Several elements influenced the sale and the initial behavior of the market:
- Very high global participation.
- Commitments far superior to the available offer.
- A declared intention to keep the MON in the long term.
- A temporary confusion related to Coinbase instructions.
- MON price action volatile but capped by a marked rebound.
Hayes predicts privacy coins will lead the next cycle
Hayes also spoke on overall market dynamics, displaying strong confidence in the long-term trajectory. According to him, the return of massive monetary expansion will be the driving force of the next big rally.
I think we are at the end of the beginning of this cycle, and that the phases of money printing worthy of a bull market are still ahead of us.
Arthur Hayes
According to him, governments, particularly in the United States, are preparing to inject significant amounts of liquidity ahead of political cycles and in the face of economic slowdown. He describes the current situation as the “end of the beginning” of a new phase of digital assets.
Hayes rejects the idea that Bitcoin halving determines market action. Rather, he argues that credit expansion in the United States and China has been the real driving force of past cycles. When liquidity contracts, Bitcoin reacts first and acts, according to him, as a “smoke detector of the free market”.

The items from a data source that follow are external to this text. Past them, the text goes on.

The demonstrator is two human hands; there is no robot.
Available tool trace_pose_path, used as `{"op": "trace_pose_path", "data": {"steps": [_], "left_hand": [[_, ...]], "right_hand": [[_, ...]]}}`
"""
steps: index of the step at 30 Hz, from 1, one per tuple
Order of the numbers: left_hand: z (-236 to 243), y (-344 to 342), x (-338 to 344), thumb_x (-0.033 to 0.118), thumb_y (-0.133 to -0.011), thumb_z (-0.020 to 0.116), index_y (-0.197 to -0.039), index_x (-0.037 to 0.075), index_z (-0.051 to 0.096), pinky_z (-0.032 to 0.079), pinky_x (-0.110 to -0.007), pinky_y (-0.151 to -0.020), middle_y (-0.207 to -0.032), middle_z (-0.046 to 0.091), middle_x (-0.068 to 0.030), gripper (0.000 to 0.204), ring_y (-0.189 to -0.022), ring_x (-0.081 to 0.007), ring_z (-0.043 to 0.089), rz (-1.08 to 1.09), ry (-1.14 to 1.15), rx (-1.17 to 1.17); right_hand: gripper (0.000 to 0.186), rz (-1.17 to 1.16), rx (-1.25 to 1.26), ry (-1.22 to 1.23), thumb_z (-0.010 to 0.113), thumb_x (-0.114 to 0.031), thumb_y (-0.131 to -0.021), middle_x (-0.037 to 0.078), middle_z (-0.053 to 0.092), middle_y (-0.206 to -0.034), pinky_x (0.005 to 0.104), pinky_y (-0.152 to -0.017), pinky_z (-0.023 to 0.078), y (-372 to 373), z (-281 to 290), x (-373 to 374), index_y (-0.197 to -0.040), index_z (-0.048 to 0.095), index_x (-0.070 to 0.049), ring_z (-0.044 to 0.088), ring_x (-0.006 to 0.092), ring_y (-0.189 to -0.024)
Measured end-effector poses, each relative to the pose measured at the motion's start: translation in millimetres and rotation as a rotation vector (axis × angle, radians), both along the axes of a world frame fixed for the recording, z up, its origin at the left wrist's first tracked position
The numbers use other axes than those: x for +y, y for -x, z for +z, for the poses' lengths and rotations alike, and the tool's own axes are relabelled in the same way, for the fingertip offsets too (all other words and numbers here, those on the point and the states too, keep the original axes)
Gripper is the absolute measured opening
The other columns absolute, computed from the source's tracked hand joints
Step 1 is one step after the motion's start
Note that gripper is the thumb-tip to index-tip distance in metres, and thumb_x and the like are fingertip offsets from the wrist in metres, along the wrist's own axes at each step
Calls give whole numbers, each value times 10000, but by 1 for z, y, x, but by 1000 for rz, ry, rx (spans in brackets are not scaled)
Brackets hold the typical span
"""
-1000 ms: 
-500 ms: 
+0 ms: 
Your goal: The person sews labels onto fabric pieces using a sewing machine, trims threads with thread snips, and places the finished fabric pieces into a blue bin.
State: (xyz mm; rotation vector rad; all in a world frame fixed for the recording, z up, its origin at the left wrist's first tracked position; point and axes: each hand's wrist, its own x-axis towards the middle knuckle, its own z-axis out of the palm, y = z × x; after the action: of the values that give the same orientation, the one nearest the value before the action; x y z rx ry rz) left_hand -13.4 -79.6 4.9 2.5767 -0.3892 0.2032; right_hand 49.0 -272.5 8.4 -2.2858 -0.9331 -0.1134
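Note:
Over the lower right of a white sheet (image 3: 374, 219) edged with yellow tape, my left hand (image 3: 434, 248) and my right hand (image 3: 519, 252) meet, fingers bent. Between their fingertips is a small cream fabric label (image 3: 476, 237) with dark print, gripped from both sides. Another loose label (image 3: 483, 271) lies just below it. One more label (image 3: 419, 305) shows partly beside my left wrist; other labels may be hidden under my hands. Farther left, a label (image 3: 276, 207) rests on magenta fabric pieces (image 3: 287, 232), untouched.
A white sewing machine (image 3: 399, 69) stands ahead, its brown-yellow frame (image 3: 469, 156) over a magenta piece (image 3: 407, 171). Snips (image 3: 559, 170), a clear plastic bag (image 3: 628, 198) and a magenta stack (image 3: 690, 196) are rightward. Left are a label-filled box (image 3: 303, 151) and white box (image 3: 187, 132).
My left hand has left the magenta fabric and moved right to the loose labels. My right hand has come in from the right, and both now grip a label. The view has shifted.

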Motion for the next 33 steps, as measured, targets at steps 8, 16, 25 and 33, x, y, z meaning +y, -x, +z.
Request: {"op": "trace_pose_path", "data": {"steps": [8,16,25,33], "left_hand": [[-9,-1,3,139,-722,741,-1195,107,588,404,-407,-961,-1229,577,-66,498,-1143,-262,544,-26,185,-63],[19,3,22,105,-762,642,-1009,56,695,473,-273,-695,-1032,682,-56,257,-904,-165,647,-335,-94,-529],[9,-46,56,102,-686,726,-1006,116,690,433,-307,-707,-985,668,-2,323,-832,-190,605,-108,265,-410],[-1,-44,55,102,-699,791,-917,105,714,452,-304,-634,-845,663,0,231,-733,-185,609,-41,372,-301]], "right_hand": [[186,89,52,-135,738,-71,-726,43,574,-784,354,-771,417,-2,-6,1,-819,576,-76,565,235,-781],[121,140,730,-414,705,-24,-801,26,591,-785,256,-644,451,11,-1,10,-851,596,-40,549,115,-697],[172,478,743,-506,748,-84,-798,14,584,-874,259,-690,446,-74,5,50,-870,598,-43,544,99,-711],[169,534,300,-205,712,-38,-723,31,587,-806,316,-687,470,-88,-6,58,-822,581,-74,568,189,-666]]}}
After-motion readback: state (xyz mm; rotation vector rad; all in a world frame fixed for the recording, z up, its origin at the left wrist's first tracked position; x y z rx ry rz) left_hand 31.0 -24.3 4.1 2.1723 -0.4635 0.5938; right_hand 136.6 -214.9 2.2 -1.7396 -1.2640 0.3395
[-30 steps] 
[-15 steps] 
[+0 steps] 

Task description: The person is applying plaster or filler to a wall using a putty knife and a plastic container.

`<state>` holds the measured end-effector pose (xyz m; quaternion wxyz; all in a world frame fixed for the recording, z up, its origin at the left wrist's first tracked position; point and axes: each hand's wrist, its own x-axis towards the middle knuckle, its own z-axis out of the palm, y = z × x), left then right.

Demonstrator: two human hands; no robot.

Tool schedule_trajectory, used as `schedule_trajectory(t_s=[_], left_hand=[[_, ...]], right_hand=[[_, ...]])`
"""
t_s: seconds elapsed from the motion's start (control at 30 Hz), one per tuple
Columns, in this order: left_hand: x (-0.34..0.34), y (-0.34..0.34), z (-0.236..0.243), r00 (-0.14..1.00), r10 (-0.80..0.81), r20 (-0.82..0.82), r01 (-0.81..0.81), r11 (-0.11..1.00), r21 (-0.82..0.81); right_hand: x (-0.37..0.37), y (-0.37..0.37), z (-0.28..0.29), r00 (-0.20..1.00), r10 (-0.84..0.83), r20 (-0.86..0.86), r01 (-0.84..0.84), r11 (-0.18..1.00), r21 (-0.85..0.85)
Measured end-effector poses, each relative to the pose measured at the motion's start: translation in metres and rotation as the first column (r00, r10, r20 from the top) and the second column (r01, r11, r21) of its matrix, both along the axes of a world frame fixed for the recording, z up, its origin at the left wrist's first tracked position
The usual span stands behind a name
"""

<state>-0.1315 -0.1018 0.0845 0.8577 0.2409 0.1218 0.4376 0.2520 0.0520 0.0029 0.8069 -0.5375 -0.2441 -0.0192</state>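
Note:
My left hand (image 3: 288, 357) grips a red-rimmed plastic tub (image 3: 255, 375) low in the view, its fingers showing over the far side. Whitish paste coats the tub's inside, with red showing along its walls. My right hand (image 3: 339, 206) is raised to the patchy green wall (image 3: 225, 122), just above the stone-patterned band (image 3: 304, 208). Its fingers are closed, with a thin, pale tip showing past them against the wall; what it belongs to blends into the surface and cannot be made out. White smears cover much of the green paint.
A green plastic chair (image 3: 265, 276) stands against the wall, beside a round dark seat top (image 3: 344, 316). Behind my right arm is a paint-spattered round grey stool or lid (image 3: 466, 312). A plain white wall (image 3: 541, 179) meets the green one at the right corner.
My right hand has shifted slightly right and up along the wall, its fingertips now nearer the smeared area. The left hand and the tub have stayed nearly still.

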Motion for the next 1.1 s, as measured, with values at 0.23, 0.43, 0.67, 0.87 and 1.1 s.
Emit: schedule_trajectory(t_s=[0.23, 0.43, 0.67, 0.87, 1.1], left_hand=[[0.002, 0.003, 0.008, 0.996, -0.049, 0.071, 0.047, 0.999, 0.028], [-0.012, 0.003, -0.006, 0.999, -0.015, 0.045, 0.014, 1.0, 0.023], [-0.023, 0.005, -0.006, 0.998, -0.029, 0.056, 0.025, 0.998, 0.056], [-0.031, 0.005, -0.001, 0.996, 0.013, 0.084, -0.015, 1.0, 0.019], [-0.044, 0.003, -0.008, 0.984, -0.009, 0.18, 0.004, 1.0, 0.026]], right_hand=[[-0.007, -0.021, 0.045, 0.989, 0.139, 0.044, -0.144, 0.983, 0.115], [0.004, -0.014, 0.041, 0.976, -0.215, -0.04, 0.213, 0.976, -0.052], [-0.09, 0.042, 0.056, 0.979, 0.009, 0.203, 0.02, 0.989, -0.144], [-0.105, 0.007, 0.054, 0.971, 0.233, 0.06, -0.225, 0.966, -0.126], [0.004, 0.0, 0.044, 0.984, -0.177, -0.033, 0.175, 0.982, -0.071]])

Looking to the future, Hayes believes privacy technologies will take a central role. He is already seeing a resurgence of interest in zero-knowledge systems and privacy-oriented cryptocurrencies. Institutions, according to him, will continue to build on Ethereum, particularly for stablecoins and tokenized finance.
He also revealed earlier this month that Zcash represents the second largest position of his family office, Maelstrom, just behind Bitcoin. Interest in Zcash is also growing elsewhere: Grayscale recently sought approval for the first US ETF linked to the asset.